AIM OF THE TASK » Nothing but the lines from the start of the entries through the line containing "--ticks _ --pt" should appear in the answer, each given exactly.

Excerpts from a dataset »
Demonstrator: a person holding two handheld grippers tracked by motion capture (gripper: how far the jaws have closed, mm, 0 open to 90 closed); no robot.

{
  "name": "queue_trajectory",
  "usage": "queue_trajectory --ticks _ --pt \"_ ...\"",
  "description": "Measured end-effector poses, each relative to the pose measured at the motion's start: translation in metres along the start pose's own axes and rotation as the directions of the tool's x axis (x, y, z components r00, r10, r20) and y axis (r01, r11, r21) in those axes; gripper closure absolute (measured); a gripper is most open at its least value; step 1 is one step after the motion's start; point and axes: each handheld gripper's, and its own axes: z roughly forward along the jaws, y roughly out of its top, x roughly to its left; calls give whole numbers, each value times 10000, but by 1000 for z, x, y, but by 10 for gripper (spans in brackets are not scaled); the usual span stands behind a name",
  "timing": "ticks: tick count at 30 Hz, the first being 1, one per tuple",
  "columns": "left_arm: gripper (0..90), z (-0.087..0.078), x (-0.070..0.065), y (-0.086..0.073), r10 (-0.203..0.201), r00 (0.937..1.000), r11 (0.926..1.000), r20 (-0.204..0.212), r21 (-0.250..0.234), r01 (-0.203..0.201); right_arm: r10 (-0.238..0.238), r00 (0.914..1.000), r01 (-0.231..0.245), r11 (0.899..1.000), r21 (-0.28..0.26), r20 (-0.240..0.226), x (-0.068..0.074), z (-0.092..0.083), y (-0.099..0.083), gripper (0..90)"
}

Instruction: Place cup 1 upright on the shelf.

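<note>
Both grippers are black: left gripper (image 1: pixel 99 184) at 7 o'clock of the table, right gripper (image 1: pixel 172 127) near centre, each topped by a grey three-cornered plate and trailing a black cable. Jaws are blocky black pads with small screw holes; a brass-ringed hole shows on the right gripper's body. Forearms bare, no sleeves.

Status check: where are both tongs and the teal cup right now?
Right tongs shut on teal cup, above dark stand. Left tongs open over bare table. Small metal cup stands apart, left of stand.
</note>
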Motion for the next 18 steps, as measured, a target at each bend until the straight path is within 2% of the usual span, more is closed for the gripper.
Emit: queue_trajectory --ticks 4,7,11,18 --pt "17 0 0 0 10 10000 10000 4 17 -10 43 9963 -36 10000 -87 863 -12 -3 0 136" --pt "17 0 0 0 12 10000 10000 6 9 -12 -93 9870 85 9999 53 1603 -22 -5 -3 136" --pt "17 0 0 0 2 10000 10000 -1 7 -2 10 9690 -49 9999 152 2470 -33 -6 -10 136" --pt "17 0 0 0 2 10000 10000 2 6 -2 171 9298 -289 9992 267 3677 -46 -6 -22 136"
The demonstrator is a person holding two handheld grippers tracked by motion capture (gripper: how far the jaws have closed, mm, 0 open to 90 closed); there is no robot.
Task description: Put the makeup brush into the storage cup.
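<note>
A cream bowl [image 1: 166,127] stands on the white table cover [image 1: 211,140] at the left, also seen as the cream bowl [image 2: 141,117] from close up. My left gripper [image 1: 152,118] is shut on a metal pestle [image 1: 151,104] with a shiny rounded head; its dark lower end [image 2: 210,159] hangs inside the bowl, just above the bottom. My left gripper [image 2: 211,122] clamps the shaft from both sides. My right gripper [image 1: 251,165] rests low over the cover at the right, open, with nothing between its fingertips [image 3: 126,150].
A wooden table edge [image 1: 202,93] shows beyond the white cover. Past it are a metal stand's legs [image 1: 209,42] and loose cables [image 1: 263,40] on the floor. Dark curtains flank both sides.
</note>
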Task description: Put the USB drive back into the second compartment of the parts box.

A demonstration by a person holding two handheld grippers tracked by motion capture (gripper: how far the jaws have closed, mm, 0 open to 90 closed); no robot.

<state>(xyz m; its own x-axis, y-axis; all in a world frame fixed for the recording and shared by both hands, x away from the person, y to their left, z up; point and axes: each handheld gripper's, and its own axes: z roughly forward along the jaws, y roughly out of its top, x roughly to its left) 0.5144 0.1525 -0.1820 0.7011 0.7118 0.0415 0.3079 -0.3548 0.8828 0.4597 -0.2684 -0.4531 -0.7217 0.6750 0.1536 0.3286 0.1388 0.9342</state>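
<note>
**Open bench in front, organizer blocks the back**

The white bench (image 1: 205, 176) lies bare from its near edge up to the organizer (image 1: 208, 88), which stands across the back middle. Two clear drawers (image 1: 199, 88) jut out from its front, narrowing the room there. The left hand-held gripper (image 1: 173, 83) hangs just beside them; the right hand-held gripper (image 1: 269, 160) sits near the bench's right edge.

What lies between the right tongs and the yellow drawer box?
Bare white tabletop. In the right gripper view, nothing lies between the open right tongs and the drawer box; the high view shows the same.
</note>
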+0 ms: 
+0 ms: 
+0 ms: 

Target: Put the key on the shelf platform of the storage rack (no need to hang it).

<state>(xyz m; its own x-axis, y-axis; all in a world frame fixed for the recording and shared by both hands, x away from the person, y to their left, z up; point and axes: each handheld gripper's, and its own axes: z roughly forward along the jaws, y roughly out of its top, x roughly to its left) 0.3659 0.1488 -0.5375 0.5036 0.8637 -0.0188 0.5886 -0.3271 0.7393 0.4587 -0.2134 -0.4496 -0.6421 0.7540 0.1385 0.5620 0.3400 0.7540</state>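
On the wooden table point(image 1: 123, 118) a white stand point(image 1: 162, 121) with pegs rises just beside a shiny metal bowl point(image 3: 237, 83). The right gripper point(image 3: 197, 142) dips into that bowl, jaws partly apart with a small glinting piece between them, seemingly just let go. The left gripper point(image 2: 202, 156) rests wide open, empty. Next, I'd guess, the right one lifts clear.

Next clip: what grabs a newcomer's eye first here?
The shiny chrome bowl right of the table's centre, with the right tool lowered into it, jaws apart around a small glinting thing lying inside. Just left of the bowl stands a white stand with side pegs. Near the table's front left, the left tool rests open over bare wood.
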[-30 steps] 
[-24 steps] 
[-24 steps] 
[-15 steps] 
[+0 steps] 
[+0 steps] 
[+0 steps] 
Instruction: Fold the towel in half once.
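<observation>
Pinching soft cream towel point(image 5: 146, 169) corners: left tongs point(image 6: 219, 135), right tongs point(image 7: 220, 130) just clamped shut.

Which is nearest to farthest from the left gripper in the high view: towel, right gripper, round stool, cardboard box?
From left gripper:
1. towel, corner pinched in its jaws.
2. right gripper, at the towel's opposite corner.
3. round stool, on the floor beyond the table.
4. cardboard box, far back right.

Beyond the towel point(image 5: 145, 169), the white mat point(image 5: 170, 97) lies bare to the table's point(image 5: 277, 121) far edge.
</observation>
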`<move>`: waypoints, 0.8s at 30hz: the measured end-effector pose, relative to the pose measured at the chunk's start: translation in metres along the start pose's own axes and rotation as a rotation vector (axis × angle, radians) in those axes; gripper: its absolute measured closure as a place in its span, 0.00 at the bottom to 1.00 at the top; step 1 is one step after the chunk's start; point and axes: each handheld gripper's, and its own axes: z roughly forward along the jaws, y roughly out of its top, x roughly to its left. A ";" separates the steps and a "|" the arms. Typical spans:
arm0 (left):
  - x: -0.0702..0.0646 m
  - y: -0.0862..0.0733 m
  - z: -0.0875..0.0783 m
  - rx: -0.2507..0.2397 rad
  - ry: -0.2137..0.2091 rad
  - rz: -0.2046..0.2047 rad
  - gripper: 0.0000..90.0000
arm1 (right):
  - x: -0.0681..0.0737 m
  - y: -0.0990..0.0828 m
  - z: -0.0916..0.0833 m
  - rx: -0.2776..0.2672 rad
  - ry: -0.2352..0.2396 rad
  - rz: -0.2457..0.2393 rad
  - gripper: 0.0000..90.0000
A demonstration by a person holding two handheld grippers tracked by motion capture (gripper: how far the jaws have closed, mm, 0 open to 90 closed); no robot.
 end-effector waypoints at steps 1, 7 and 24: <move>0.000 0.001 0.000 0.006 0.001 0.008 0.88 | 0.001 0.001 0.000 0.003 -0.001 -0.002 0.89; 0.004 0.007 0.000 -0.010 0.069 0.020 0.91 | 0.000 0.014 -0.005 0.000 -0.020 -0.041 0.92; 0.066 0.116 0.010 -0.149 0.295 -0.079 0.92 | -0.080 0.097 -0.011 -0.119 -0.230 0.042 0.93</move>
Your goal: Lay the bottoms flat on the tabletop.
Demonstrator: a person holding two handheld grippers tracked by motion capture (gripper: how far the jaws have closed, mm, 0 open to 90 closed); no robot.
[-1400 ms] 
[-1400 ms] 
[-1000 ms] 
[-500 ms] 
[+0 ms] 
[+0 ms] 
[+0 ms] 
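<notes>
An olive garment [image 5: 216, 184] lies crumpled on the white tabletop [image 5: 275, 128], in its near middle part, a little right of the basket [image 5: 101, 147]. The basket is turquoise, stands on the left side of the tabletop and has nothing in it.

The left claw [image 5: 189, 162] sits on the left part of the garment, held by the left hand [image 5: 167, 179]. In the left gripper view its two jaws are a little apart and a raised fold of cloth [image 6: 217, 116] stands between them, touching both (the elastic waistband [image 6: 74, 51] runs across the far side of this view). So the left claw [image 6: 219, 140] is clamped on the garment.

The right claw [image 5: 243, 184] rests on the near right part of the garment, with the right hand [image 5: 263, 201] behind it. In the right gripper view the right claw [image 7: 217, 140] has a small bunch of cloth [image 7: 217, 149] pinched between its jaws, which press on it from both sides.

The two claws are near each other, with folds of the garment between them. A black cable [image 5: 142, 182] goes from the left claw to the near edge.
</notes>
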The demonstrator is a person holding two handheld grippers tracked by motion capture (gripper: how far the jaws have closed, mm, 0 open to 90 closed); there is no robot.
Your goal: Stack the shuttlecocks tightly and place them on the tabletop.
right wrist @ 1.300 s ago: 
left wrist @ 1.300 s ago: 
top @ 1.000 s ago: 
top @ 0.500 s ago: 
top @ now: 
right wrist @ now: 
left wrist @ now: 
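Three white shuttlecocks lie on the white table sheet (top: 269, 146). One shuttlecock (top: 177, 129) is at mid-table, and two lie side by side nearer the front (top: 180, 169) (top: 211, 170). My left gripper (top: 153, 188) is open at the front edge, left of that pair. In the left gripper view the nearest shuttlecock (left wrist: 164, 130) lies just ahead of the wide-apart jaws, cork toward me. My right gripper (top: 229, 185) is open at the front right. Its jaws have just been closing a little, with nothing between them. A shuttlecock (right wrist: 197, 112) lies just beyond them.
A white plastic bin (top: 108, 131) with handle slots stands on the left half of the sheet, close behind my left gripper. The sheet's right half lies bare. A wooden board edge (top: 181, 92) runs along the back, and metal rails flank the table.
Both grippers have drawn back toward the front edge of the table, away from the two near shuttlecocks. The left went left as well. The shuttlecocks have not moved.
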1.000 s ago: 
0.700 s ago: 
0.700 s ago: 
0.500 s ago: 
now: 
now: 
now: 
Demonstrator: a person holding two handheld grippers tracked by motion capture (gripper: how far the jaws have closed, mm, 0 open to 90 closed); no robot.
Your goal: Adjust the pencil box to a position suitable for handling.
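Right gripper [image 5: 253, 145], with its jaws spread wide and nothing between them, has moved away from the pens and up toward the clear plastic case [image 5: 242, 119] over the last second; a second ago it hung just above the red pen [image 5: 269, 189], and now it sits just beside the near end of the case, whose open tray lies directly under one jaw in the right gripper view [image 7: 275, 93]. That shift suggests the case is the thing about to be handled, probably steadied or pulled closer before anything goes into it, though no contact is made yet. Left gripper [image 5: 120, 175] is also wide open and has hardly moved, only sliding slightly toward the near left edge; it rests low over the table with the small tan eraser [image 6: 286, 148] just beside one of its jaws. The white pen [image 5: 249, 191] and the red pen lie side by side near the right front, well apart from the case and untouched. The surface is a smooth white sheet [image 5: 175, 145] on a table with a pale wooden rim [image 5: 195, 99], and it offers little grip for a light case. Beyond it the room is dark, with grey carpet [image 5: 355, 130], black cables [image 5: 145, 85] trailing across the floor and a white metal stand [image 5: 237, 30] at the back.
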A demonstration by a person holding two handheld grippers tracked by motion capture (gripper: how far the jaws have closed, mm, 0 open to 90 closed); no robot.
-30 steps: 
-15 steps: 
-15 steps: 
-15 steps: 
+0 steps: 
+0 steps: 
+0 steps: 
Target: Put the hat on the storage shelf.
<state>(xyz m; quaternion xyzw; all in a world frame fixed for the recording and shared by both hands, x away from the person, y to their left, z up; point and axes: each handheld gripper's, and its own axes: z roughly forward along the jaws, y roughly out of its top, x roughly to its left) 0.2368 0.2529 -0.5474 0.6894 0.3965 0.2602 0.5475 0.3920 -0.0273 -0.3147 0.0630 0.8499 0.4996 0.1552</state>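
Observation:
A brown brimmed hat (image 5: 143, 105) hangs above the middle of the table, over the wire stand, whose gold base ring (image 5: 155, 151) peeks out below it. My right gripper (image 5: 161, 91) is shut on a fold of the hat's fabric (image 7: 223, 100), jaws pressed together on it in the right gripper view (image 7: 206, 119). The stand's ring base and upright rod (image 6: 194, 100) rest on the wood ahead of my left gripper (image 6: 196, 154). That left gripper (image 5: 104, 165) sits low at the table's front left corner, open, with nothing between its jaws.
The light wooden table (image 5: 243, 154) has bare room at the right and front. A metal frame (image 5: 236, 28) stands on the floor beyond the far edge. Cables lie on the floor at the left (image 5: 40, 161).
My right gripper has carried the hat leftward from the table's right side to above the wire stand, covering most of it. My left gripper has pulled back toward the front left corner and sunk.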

COMPLETED TASK »
Demonstrator: a person holding two handheld grippers tracked by motion capture (gripper: how far the jaws have closed, mm, 0 open to 90 closed); no robot.

{
  "name": "queue_trajectory",
  "usage": "queue_trajectory --ticks _ --pt \"_ ...\"",

Nothing else remains to be done in this exercise.